App Service アプリをセキュリティで保護する
Azure App Service には、組み込みの 認証と承認 のサポートが用意されています。 Web アプリ、API、モバイル バックエンド、さらには Azure Functions アプリでも、最小限のコードを記述するだけで、またはまったく記述せずに、ユーザーのサインインとデータへのアクセスを可能にできます。
安全な認証と認可には、フェデレーション、暗号化、JSON Web トークン (JWT) 管理、付与タイプなど、セキュリティについての深い理解が必要です。 App Service はこれらのユーティリティを備えているため、ユーザーは顧客へのビジネス価値の提供に、より多くの時間と労力を費やすことができます。
注
認証と承認のために、必ずしも Azure App Service を使用する必要はありません。 多くの Web フレームワークにセキュリティ機能がバンドルされており、好みのサービスを使用できます。
App Service を使用したアプリのセキュリティについて知っておくべきこと
アプリのセキュリティを実現するのに App Service がどのように役立つかを詳しく見てみましょう。
Azure App Service の認証と承認のセキュリティ モジュールは、アプリケーション コードと同じ環境で、ただし別個に実行されます。
セキュリティ モジュールは、アプリ設定を使用して構成されます。 SDK、特定の言語、またはアプリケーションのコードの変更は必要ありません。
セキュリティ モジュールによってアプリのいくつかのタスクが処理されます。
- 指定されたプロバイダーでユーザーを認証する
- トークンを検証、格納、更新する
- 認証されたセッションを管理する
- 要求ヘッダーに ID 情報を挿入する
アプリのセキュリティに App Service を使用する際の考慮事項
App Service で認証と承認のセキュリティを構成するには、Azure portal で機能を選択します。 次のオプションを確認し、ご自身の App Service アプリの実装にどのようなセキュリティが役立つかを考えてください。
[匿名要求を許可する (操作不要)]。 認証されていないトラフィックの承認がアプリケーション コードに委ねられます。 認証された要求について、App Service は HTTP ヘッダーで認証情報も渡します。 この機能を使用すると、匿名要求をいっそう柔軟に処理できます。 この機能により、複数のサインイン プロバイダーをユーザーに提示できます。
認証された要求のみを許可する。 すべての匿名要求を、選ばれたプロバイダーの
/.auth/login/<provider>にリダイレクトします。 この機能は、<プロバイダー>を使用したログインと同じです。 匿名要求がネイティブ モバイル アプリからのものである場合、返される応答はHTTP 401 Unauthorizedメッセージです。 この機能を使用すると、アプリで認証コードを記述する必要はまったくありません。

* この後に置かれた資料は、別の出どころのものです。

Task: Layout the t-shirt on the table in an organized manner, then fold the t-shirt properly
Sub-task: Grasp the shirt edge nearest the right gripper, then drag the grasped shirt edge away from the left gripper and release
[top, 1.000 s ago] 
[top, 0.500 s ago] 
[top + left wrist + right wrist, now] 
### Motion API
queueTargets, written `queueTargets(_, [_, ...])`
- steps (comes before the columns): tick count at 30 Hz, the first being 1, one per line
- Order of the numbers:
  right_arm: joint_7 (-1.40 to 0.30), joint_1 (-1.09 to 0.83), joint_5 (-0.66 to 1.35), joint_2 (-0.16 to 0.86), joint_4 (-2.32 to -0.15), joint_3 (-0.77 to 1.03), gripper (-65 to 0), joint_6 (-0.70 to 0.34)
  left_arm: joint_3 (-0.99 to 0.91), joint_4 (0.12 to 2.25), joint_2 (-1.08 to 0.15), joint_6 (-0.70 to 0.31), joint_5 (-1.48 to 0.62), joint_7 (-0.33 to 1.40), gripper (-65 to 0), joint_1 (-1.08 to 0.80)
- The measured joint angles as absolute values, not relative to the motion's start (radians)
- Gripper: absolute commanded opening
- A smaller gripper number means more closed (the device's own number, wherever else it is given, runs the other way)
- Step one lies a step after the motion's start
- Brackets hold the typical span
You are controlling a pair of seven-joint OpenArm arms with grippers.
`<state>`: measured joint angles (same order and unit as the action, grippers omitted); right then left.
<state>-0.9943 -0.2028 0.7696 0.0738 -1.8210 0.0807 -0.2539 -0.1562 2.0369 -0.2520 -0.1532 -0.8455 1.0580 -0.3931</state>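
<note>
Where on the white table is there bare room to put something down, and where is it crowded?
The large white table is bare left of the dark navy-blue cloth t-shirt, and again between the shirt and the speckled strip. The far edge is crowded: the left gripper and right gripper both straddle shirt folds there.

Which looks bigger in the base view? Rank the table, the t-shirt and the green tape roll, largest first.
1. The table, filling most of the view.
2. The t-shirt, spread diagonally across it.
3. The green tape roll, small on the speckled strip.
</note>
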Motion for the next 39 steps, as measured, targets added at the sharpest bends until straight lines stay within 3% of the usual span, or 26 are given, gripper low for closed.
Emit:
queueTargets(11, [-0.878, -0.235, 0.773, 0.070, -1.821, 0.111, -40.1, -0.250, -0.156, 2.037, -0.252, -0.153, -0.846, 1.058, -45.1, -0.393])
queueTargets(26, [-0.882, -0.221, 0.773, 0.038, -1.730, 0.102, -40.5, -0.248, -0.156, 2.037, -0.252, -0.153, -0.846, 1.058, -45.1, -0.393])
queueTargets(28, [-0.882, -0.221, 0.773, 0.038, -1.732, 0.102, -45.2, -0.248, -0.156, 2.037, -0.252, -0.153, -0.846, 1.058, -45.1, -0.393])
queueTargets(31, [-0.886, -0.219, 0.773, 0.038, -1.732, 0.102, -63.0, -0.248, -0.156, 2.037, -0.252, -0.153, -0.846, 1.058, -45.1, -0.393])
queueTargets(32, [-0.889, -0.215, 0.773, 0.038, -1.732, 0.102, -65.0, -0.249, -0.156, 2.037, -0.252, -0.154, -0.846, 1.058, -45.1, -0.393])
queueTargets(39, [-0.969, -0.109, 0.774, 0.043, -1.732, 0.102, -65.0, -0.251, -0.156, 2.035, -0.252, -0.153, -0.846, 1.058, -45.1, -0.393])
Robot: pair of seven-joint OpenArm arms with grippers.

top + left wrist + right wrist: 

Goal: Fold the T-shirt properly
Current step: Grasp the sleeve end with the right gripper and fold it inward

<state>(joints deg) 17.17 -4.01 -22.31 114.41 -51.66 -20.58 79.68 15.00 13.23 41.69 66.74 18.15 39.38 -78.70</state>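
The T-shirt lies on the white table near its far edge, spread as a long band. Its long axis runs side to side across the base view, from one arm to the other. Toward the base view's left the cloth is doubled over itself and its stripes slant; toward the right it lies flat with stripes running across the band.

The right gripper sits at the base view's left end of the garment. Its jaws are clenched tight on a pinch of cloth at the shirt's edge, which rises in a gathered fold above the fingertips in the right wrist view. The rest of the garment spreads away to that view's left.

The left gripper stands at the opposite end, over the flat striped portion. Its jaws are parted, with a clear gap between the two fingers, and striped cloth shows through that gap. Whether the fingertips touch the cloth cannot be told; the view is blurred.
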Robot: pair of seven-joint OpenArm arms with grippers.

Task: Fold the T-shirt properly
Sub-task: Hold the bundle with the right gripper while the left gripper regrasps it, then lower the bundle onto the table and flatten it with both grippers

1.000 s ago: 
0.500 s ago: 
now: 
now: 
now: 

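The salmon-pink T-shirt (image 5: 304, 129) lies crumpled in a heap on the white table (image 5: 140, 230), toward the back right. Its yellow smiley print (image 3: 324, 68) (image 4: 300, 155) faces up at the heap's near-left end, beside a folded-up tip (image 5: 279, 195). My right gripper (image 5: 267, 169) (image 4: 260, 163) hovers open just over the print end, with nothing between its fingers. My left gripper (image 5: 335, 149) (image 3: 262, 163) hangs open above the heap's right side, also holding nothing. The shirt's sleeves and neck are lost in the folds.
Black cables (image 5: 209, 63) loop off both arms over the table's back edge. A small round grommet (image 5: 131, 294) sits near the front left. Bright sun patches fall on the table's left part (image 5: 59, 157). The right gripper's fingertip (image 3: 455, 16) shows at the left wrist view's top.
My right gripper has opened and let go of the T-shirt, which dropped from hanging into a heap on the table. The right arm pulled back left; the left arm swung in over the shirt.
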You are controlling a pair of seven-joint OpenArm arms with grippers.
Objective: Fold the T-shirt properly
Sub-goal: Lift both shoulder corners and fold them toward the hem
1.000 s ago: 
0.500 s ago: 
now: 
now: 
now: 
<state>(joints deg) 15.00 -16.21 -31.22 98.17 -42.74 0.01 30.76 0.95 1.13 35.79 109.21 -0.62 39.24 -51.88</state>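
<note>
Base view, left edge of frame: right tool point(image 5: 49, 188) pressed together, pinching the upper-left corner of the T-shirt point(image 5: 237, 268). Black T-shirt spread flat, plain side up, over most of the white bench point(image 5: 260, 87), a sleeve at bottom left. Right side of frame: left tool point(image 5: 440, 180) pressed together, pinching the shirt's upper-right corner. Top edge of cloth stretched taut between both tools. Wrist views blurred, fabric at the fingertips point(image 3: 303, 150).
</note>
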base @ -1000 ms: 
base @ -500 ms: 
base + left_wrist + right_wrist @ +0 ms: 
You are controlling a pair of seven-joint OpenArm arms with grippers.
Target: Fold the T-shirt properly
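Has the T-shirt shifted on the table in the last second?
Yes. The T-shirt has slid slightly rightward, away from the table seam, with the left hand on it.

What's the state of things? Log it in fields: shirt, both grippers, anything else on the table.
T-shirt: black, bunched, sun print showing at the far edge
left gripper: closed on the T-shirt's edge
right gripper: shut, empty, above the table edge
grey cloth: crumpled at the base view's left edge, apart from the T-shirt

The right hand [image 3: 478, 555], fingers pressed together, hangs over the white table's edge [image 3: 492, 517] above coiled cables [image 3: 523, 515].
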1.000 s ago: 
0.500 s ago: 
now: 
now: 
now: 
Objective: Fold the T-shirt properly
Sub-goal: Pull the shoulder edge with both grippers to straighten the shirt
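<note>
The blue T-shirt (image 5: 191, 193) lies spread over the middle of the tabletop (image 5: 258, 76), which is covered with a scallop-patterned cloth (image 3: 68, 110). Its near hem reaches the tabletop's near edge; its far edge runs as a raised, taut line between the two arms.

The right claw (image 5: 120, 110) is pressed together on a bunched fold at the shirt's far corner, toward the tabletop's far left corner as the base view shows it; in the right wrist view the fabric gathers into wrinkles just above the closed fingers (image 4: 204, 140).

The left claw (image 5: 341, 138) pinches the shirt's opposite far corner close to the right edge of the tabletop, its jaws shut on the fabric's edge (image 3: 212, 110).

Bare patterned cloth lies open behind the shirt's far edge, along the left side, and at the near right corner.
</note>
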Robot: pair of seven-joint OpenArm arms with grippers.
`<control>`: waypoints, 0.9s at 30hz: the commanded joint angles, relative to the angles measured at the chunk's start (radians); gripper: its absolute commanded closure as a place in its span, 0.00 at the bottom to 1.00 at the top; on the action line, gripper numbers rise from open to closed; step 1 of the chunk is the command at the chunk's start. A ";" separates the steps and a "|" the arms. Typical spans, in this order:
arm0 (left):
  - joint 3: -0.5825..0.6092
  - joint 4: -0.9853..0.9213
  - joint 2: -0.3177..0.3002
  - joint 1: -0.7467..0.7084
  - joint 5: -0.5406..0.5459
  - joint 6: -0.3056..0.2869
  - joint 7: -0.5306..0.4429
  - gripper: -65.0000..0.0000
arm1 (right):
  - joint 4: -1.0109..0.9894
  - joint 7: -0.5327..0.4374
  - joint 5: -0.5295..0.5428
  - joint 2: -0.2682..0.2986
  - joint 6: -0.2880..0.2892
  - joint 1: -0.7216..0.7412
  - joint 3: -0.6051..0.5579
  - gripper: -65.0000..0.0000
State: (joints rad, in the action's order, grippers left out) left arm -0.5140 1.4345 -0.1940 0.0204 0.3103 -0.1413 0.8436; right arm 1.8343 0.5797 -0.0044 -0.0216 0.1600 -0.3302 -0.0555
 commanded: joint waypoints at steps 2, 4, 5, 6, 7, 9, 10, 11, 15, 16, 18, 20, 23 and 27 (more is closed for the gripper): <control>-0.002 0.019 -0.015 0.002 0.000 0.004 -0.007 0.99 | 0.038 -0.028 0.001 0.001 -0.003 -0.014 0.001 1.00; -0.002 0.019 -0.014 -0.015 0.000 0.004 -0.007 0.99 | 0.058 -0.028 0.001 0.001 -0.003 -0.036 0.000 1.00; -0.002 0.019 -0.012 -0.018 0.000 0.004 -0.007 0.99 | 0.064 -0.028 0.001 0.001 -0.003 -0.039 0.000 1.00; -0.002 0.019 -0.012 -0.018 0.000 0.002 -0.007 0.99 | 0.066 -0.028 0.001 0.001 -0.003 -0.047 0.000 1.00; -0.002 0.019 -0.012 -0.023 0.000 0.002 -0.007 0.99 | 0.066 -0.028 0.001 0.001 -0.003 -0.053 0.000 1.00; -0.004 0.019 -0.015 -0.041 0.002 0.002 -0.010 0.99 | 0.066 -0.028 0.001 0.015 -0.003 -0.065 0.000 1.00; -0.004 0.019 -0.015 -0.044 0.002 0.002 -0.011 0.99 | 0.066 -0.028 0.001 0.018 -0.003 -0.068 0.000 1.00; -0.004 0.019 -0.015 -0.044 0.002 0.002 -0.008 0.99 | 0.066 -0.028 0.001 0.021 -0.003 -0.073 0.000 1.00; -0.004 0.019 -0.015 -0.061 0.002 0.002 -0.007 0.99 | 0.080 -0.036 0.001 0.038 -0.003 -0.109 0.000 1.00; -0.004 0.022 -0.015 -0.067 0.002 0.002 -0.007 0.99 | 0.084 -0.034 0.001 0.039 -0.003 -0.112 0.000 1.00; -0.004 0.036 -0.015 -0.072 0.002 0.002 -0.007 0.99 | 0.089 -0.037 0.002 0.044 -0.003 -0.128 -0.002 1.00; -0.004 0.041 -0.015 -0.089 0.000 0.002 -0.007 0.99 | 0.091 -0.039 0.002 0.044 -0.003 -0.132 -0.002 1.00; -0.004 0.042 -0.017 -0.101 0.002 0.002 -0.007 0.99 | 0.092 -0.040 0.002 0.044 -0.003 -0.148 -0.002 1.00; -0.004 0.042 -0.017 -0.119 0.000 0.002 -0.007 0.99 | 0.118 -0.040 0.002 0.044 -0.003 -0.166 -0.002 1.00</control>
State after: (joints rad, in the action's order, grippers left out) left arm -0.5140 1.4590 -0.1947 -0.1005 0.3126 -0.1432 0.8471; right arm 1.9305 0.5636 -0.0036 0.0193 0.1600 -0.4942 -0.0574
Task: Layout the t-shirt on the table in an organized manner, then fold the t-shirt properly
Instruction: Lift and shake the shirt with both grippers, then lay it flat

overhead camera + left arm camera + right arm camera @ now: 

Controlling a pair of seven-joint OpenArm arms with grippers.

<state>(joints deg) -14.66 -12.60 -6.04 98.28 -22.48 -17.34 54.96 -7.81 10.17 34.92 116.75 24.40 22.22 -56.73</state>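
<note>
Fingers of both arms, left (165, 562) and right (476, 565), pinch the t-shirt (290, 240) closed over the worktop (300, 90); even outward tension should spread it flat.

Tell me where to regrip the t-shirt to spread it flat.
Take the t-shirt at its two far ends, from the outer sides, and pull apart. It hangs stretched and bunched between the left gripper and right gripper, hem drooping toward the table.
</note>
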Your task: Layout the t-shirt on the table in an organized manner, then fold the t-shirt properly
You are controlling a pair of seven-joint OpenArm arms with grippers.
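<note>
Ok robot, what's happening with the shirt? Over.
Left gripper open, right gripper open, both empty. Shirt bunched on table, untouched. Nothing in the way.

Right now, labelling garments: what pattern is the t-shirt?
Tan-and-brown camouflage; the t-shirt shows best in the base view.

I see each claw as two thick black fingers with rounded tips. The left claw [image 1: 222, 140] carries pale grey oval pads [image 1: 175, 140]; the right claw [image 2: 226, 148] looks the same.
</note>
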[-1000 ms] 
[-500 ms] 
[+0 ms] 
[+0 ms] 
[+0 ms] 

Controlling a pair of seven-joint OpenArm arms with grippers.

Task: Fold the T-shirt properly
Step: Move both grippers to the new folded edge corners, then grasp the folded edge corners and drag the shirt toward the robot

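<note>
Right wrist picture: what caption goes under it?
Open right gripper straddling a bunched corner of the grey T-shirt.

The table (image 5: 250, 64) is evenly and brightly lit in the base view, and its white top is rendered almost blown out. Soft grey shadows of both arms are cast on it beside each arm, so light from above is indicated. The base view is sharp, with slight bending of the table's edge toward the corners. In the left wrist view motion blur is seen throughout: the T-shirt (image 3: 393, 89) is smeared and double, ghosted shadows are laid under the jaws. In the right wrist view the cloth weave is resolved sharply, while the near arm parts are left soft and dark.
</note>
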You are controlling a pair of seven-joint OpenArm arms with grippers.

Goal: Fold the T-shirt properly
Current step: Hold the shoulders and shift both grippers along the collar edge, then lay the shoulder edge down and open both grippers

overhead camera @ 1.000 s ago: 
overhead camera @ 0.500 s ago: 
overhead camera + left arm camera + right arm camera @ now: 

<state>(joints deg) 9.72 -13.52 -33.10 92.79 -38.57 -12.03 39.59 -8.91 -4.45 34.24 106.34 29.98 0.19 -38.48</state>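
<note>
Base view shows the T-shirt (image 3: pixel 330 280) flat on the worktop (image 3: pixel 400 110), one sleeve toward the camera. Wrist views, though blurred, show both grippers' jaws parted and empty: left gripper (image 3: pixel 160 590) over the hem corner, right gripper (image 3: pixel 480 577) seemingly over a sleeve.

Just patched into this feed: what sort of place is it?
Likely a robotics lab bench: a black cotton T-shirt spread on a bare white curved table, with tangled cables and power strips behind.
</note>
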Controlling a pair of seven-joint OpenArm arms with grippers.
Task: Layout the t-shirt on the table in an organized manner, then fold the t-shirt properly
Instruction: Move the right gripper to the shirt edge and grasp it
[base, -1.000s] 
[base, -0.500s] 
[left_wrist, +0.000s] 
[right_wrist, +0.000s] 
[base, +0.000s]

重要
この機能により、アプリに対するすべての呼び出しへのアクセスが制限されます。 多くのシングルページ アプリの場合と同様に、ご自身のアプリでパブリック ホーム ページが必要な場合は、すべての呼び出しへのアクセスを制限することは望ましくない場合があります。
ログおよびトレース。 認証と承認のトレースをログ ファイルで直接確認できます。 予期しない認証エラーが発生した場合は、既存のアプリケーション ログを参照して、すべての詳細を簡単に確認できます。 失敗した要求トレースを有効にすると、失敗した要求にセキュリティ モジュールがどのように関与したかを正確に確認できます。 トレース ログでは、
EasyAuthModule_32/64という名前のモジュールへの参照を探します。